Last.fm & Advertising Paranoia...

I read last week that Last.fm, the online music source that CBS acquired last year, is loosening some restrictions and providing listeners with an extensive music archive that can be accessed for FREE. The tracks, however, are streamed and can only be used for up to THREE times, so nobody's taking them home to do with as they wish. I think, after your THREE allowances have been exhausted, you wind up subscribing to the service for a fee. Otherwise, the site is paid for by the advertisers, in the tradition of typical radio.


From a "benefit" standpoint, Last.fm's been made available for independent artists (no label) to use for promotion. Royalties will be paid to these artists based on the amount of times their respective tracks have attracted enough attention to earn a PLAY. So, it's good that some money is going toward those that are struggling to make it, though there's no way to determine whether or not the advertisers will have any say in regard to the artists use Last.fm for self-promotion.

With music sales waning, and even legal downloads attracting less and less attention, it's going to be interesting to see how music ultimately settles itself in terms of buying and selling. I fear for the loss of tangible formats, the loss of record stores...I fear the computer replacing the stereo in every home and music itself being reduced to "files," falling victim to disposability.

But, and this may be just me being paranoid in the most Orwellian sense, I grow more and more concerned with the influence of advertisers in the music industry.

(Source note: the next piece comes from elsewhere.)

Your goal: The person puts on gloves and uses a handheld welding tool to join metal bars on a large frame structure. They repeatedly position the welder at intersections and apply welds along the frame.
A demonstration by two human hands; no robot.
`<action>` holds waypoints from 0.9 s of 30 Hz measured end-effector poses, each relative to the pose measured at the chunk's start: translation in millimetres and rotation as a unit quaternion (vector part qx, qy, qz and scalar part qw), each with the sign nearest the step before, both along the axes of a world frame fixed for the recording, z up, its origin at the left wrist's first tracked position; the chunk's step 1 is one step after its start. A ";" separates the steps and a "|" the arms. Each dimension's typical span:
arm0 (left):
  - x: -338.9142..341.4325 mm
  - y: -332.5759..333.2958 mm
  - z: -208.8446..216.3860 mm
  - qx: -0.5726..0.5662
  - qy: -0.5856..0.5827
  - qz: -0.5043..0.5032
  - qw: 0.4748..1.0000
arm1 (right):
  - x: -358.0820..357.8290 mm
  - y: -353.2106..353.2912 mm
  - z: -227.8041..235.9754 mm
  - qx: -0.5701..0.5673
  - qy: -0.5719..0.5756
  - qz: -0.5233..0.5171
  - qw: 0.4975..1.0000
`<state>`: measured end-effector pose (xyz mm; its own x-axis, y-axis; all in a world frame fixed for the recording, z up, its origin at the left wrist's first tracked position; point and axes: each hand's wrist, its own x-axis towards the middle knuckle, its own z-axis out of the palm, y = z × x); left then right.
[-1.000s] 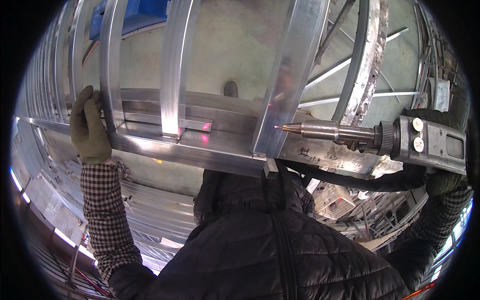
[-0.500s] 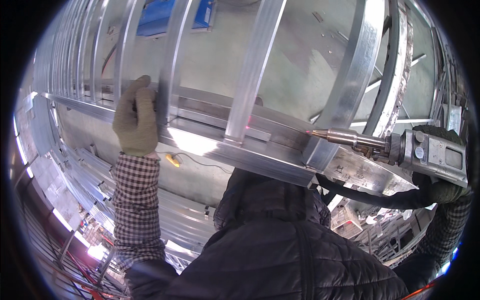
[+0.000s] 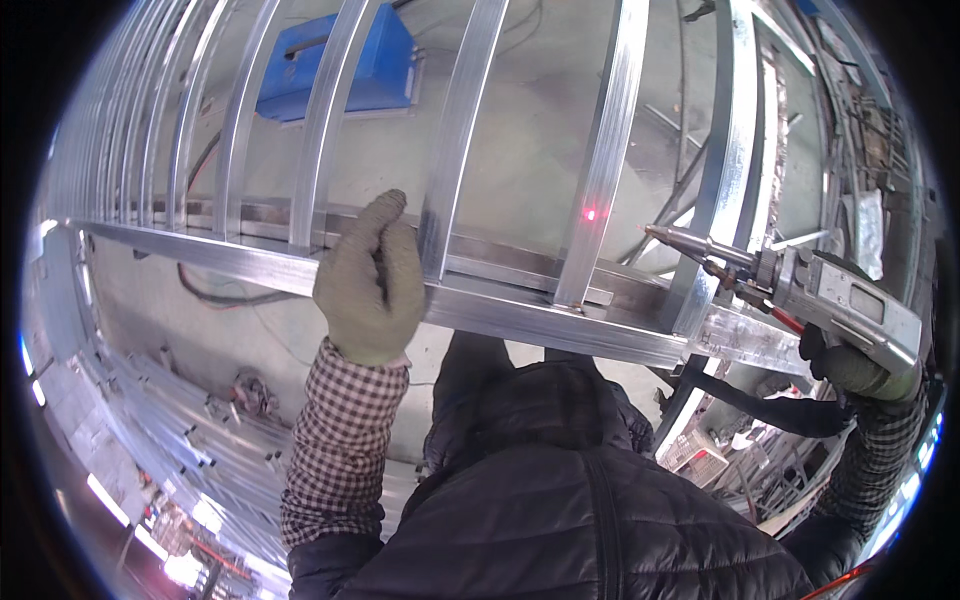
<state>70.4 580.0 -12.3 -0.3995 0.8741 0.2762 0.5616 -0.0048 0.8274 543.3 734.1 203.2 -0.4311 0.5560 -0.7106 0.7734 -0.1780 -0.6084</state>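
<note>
My left hand (image 3: 370,285), in an olive glove, lies over the lower rail (image 3: 520,315) of a shiny metal frame, just left of an upright (image 3: 458,150). Its visible fingers are stretched out with a small gap between them; I see nothing held in it. At the right, my gloved right hand (image 3: 868,372) is closed around a silver laser welding gun (image 3: 845,300). The gun's narrow nozzle points left, apart from the metal. A red light dot (image 3: 590,214) shows on the upright (image 3: 612,120) left of the nozzle.
Several parallel uprights fill the frame's left part. Beyond them, a blue box (image 3: 380,70) stands on the grey floor. Metal profiles are stacked at lower left (image 3: 190,410). A dark hose (image 3: 770,405) runs near my right hand. A pale crate (image 3: 695,460) is at lower right.
The view has shifted along the frame. The nozzle has moved off the corner joint, and the red dot is now higher on an upright. My left hand stays beside the same upright.
</note>
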 end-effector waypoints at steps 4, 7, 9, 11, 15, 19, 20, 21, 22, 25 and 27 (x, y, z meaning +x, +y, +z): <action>-4.7 0.8 14.9 -0.045 -0.044 -0.045 0.997 | -73.5 -34.4 22.7 0.088 -0.087 -0.020 0.992; -18.1 5.5 34.4 -0.100 -0.119 -0.086 0.984 | -108.3 -49.8 33.4 0.080 -0.047 -0.118 0.989; -30.1 9.2 48.0 -0.179 -0.206 -0.121 0.954 | -122.0 -58.4 38.1 0.111 -0.092 -0.163 0.976; -39.8 22.7 51.1 -0.250 -0.235 -0.149 0.928 | -129.0 -63.6 43.1 0.128 -0.096 -0.197 0.967; -48.9 52.6 39.3 -0.341 -0.271 -0.180 0.882 | -130.2 -59.1 34.4 0.088 -0.009 -0.250 0.964; -55.0 67.3 26.9 -0.428 -0.265 -0.245 0.829 | -122.3 -41.6 9.4 0.065 0.005 -0.241 0.968; -56.9 69.7 25.5 -0.445 -0.260 -0.260 0.816 | -120.2 -36.7 1.8 0.083 0.008 -0.231 0.969; -57.7 71.5 24.9 -0.465 -0.256 -0.274 0.802 | -118.3 -31.8 -6.2 0.101 0.011 -0.221 0.970; -57.4 72.4 25.4 -0.461 -0.266 -0.274 0.801 | -116.2 -25.1 -14.9 0.100 0.051 -0.235 0.965; -54.2 77.7 31.9 -0.476 -0.277 -0.265 0.791 | -108.4 -0.2 -45.1 0.114 0.093 -0.207 0.967; -52.0 83.1 38.3 -0.515 -0.262 -0.259 0.774 | -101.9 13.9 -61.4 0.105 0.101 -0.204 0.968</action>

As record labels start falling off with artists seeking outside capital to finance their recordings, a move that seems to already be taking shape in the form of Internet-only releases (Radiohead's latest move), advertisers possibly find themselves in the position to dictate taste levels and become the new authority on the guidelines that already qualify certain bands to earn the PARENTAL ADVISORY designation.

Founded by the Parent Music Resource Center, an organization that had NO problem dumping its own standards of morality on the music industry in order to basically change the Bill of Rights, the PARENTAL ADVISORY sticker stands as evidence that the basis of decency can be influenced by a personal point of view, PROVIDED that that point of view wields the power of "no pussy" over the politicians running the show. Interestingly the PMRC were no more than a group of senators' housewives, so it doesn't take much to be an authority on obscenity in America. That being the case, is it implausible that some anonymous ad exec could exercise a little influence over an artist, based on personal beliefs in regard to what should or shouldn't be written, played, distributed and sold?

With organizations like Clear Channel running most of the show in terms of concert promotion and radio, we're already seeing political influence effecting media output. How long before art completely dies under the weight of "decency" and "preference?"